- Exercise description
Return the listing below word for word.

- Data
>>>
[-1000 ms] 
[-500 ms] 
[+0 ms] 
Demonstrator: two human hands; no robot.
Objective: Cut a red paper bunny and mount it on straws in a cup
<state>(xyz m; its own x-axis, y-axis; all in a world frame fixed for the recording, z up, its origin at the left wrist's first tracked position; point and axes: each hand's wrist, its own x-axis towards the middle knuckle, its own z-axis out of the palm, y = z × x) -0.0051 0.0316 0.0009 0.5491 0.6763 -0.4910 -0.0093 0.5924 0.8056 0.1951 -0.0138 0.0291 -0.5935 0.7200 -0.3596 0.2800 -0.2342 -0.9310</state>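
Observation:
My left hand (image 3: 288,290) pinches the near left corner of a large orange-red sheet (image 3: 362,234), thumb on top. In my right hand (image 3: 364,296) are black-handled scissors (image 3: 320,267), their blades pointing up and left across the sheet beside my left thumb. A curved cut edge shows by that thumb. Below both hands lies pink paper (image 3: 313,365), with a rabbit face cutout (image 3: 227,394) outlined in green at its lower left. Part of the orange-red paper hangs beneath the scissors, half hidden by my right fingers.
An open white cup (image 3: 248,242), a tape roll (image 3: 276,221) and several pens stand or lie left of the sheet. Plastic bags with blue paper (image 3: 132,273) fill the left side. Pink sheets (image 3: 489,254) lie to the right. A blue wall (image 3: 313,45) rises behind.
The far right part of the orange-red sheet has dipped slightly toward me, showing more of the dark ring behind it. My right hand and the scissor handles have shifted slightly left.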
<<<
- Answer to the exercise
[-1000 ms] 
[-500 ms] 
[+0 ms] 
Demonstrator: two human hands; no robot.
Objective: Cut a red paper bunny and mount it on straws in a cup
<state>(xyz m; its own x-axis, y-axis; all in a world frame fixed for the recording, z up, its origin at the left wrist's first tracked position; point and axes: each hand's wrist, its own x-axis towards the middle knuckle, its own z-axis out of the palm, y = z × x) -0.0051 0.0316 0.0009 0.5491 0.6763 -0.4910 -0.0093 0.5924 0.8056 0.1951 -0.0138 0.0291 -0.5935 0.7200 -0.3596 0.2800 -0.2342 -0.9310</state>
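Observation:
My left hand (image 3: 288,290) pinches the near left corner of a large orange-red sheet (image 3: 362,234), thumb on top. In my right hand (image 3: 364,296) are black-handled scissors (image 3: 320,267), their blades pointing up and left across the sheet beside my left thumb. A curved cut edge shows by that thumb. Below both hands lies pink paper (image 3: 313,365), with a rabbit face cutout (image 3: 227,394) outlined in green at its lower left. Part of the orange-red paper hangs beneath the scissors, half hidden by my right fingers.
An open white cup (image 3: 248,242), a tape roll (image 3: 276,221) and several pens stand or lie left of the sheet. Plastic bags with blue paper (image 3: 132,273) fill the left side. Pink sheets (image 3: 489,254) lie to the right. A blue wall (image 3: 313,45) rises behind.
The far right part of the orange-red sheet has dipped slightly toward me, showing more of the dark ring behind it. My right hand and the scissor handles have shifted slightly left.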

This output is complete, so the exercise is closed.